(WHAT IS REQUIRED)
In the records below, tally every line containing "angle". Report only the total.

(SOURCE RECORDS)
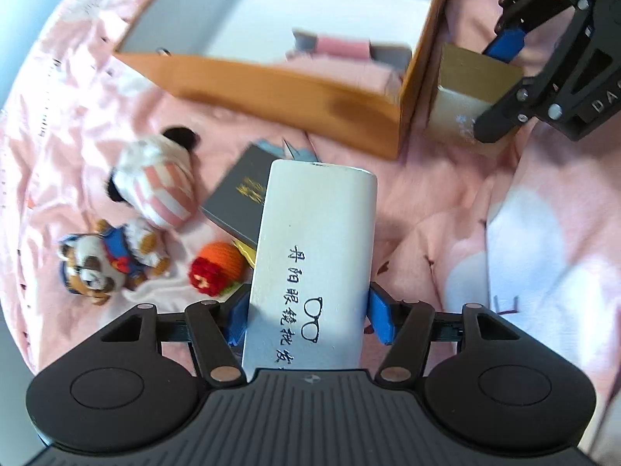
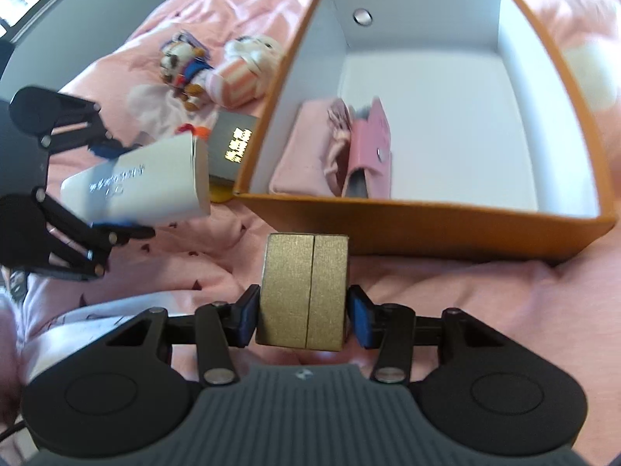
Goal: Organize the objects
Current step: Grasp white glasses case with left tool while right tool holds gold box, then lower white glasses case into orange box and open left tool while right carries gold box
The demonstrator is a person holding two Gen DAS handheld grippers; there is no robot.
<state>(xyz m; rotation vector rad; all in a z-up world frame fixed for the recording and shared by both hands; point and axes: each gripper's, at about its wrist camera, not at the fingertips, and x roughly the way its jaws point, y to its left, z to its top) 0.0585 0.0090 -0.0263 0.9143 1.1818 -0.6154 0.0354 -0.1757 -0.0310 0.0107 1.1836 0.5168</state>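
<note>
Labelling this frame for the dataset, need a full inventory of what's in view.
white glasses case: 1, white, in left gripper
gold box: 1, gold, in right gripper
orange storage box: 1, orange outside, white inside, on bedding
pink pouch: 1, pink, inside storage box
pink snap wallet: 1, pink, inside storage box
dark grey book: 1, beside storage box
plush toys: 2, striped pink-white; blue-brown, on bedding
knitted ball: 1, orange-red, by book
pink bedding: underneath
left gripper: black, blue pads
right gripper: black, blue pads
</note>
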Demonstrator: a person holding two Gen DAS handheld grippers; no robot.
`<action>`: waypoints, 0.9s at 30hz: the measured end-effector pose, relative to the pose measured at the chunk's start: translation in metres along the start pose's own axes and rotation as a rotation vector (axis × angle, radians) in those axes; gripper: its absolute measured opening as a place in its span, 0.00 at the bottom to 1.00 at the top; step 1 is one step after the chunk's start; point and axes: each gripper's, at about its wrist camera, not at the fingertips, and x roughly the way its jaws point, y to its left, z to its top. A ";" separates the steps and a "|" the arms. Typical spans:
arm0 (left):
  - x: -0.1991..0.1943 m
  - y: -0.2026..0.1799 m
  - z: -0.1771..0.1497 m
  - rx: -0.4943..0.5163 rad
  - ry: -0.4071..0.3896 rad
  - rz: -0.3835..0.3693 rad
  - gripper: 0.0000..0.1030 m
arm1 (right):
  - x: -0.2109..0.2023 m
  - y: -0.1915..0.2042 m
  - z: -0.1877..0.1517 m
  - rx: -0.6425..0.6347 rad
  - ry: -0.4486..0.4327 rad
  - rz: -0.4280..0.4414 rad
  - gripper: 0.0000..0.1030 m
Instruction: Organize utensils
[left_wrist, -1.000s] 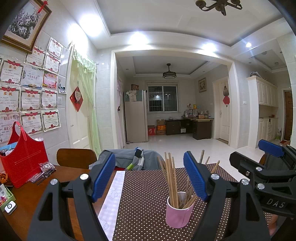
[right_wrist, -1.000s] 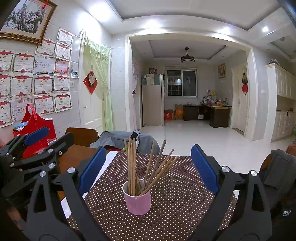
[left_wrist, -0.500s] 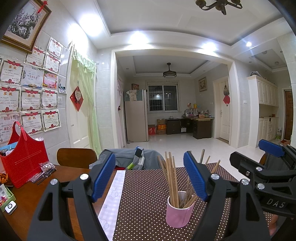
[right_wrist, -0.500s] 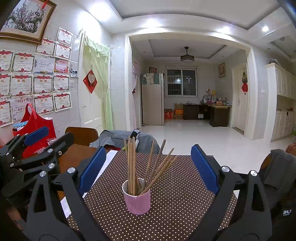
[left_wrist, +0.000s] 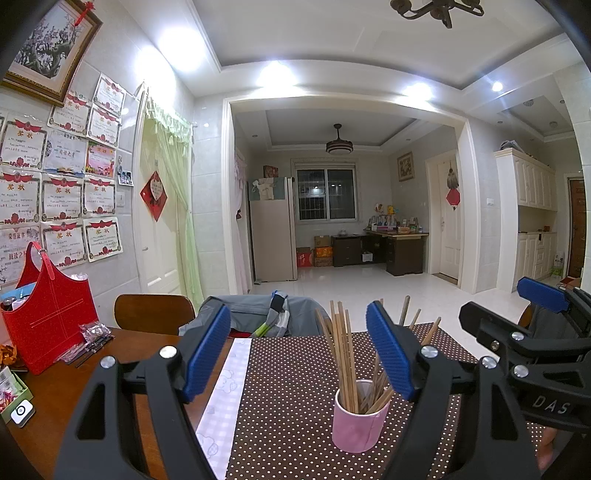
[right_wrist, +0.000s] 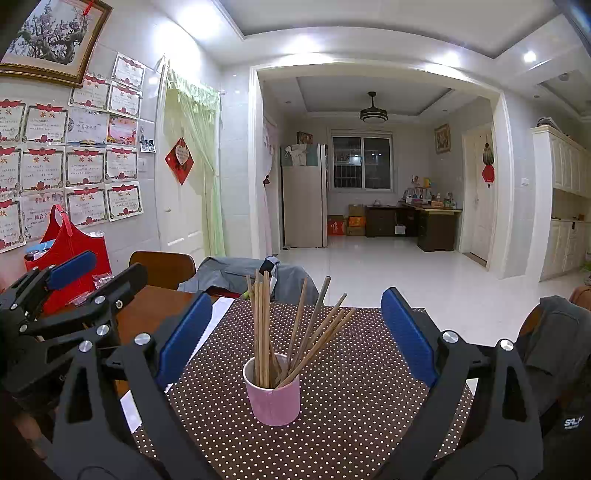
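Wide apart, empty: left gripper (left_wrist: 297, 352), right gripper (right_wrist: 295, 336) | ahead between right jaws: pink paper cup (right_wrist: 272, 397) keeping thin wooden chopsticks (right_wrist: 295, 332) upright.

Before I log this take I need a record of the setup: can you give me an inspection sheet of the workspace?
Surface: wooden table with a brown polka-dot mat and a pale checked strip along the mat's left edge.
Job's things: pink cup upright on the mat, holding wooden chopsticks, some upright, some leaning right.
Clutter: red bag, small plastic packets, a green box at the table's left edge.
Grippers: left hand-held gripper open, empty; right hand-held gripper open, empty, the cup between its fingers in its own view, untouched.
Cables: nothing seen.
Surroundings: wooden chair, grey jacket draped over a chair, certificates on the wall.
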 end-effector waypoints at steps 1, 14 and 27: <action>-0.001 0.001 -0.001 0.000 -0.001 0.001 0.73 | 0.001 0.000 -0.001 0.000 0.000 0.000 0.89; 0.000 0.000 0.000 0.001 0.000 0.000 0.73 | 0.001 -0.001 -0.001 0.000 0.002 0.000 0.89; -0.001 0.001 0.000 0.001 0.001 0.000 0.73 | 0.001 -0.001 0.000 0.000 0.002 0.001 0.89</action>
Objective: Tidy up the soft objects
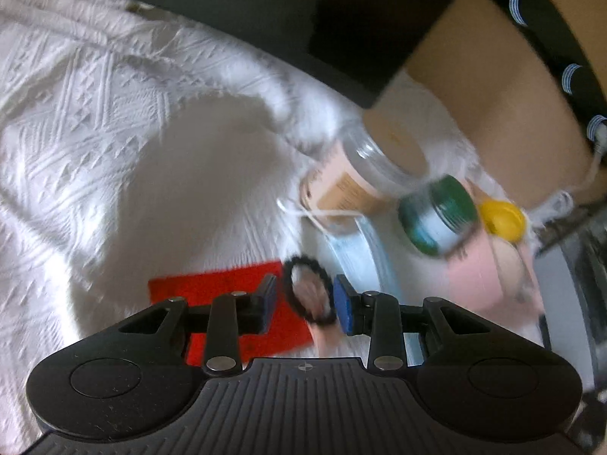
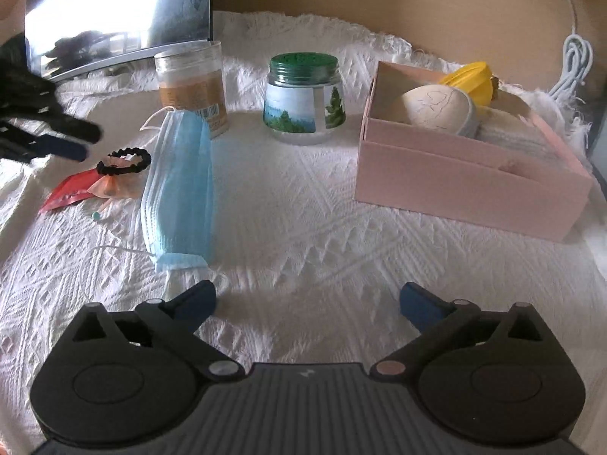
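A black scrunchie (image 1: 309, 290) with a pale peach fabric piece (image 2: 117, 185) lies on the white cloth, partly over a red sheet (image 1: 227, 299). My left gripper (image 1: 305, 299) is open and straddles the scrunchie, blue pads on either side. In the right wrist view the scrunchie (image 2: 123, 161) sits just right of the left gripper (image 2: 62, 144). A blue face mask (image 2: 180, 185) lies beside it. A pink box (image 2: 463, 185) holds a cream soft item (image 2: 436, 108) and folded white cloth (image 2: 516, 140). My right gripper (image 2: 307, 303) is open and empty above the cloth.
A clear jar with a tan label (image 2: 193, 83) and a green-lidded jar (image 2: 303, 102) stand behind the mask. A yellow object (image 2: 472, 79) sits behind the box. A monitor (image 2: 114, 11) stands at back left. A white cable (image 2: 573, 60) hangs at right.
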### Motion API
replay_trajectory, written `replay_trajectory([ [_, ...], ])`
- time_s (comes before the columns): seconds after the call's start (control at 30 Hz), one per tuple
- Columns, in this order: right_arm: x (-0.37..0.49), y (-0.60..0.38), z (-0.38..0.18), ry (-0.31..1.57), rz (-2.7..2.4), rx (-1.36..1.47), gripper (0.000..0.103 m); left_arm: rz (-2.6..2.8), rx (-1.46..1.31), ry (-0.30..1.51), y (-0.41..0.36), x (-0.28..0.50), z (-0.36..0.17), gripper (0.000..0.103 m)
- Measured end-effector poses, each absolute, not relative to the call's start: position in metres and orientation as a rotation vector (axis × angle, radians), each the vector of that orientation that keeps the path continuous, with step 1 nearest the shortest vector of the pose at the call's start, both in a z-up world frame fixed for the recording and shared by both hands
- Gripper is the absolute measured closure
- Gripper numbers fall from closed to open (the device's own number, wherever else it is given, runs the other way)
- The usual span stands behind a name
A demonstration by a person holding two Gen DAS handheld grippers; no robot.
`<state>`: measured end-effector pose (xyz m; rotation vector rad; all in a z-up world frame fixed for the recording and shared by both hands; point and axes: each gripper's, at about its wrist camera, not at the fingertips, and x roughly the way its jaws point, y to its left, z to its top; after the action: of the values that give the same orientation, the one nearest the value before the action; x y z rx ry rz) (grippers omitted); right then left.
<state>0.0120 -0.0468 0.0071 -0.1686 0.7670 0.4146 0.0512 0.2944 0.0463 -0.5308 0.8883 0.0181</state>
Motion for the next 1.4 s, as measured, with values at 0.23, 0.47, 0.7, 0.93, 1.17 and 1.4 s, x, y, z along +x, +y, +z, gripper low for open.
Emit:
replay_trajectory([
  [0.23,0.011,-0.047,0.006,0.761,0.419,-0.167,0.000,0.061,-0.331,1.002,0.277,0.084,0.029,0.068],
  [0.47,0.011,-0.048,0.008,0.781,0.441,-0.182,0.000,0.025,-0.201,0.977,0.261,0.075,0.027,0.071],
  [0.7,0.026,-0.047,0.025,0.913,0.508,-0.207,0.005,0.003,-0.276,0.846,0.259,0.051,0.037,0.092],
  [0.93,0.039,-0.012,0.056,0.827,0.615,-0.188,0.005,0.057,-0.446,0.665,0.286,-0.006,0.077,0.093],
  [1.17,0.066,0.051,0.036,0.847,0.646,-0.264,0.019,0.071,-0.661,0.563,0.312,-0.045,0.091,0.092],
  [1.4,0.068,0.060,0.033,0.877,0.666,-0.321,0.092,0.049,-0.669,0.530,0.309,-0.047,0.103,0.092],
])
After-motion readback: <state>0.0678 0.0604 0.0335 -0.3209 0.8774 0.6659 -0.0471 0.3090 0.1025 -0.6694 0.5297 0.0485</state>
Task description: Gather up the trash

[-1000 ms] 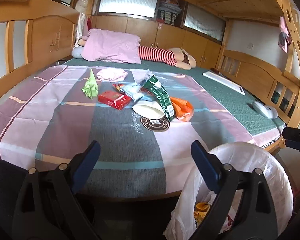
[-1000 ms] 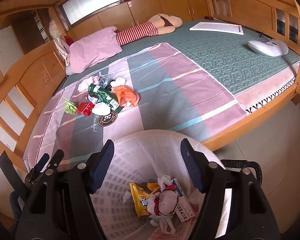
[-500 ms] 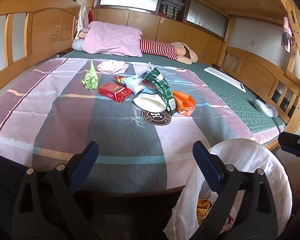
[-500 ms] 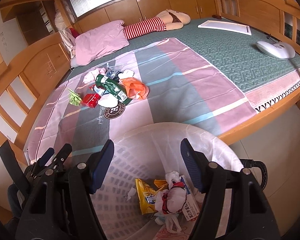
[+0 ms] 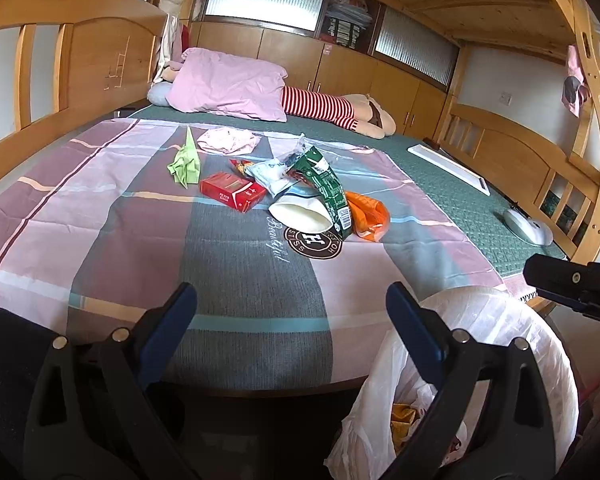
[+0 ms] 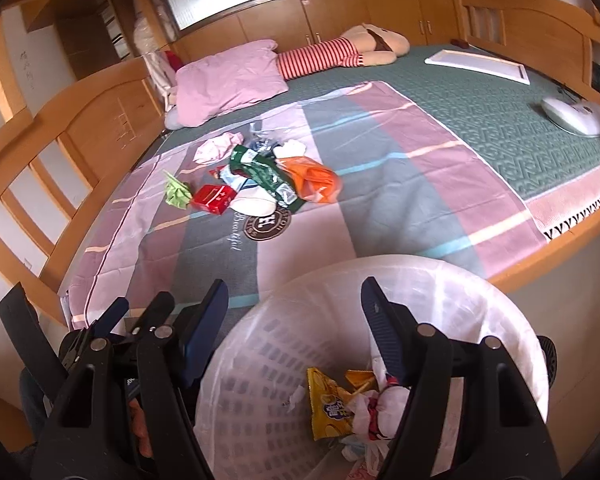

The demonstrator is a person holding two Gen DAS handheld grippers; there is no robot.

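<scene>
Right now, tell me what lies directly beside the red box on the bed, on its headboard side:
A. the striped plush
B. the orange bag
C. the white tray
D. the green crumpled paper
D: the green crumpled paper sits just next to the red box, toward the wooden headboard.

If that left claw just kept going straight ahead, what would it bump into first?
Probably the bed's striped pink-and-grey sheet, which fills the gap ahead of the open left claw. Further along lies the trash pile, nearest the flattened white paper cup. Depth is uncertain.
</scene>
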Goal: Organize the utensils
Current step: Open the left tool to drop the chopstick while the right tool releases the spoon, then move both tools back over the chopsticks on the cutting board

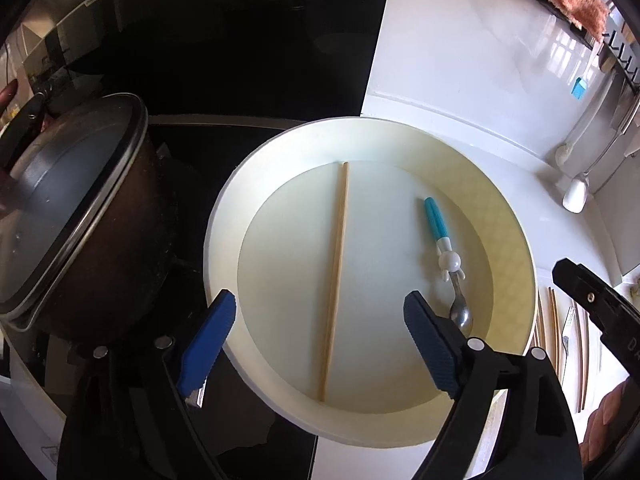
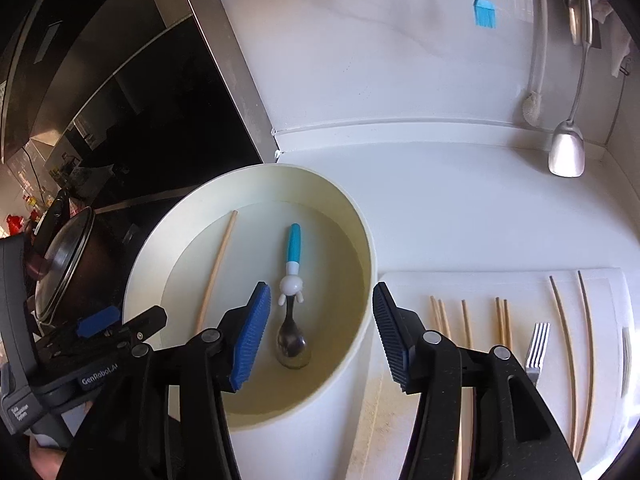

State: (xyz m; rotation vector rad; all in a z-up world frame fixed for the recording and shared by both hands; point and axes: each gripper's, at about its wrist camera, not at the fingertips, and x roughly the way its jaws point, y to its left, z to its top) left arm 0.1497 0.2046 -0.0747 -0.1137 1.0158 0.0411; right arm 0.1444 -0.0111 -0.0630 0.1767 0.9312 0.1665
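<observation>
A cream round basin holds one wooden chopstick and a small spoon with a blue handle and white figure. My left gripper is open and empty above the basin's near side, the chopstick between its fingers. My right gripper is open and empty over the basin's right rim, with the spoon just left of centre. On a white board lie several chopsticks, a fork and two long chopsticks.
A dark pot with a glass lid stands left of the basin on the black cooktop. A ladle, a white brush and a blue silicone brush hang on the white wall behind.
</observation>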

(SOLUTION FOR THIS PROBLEM)
2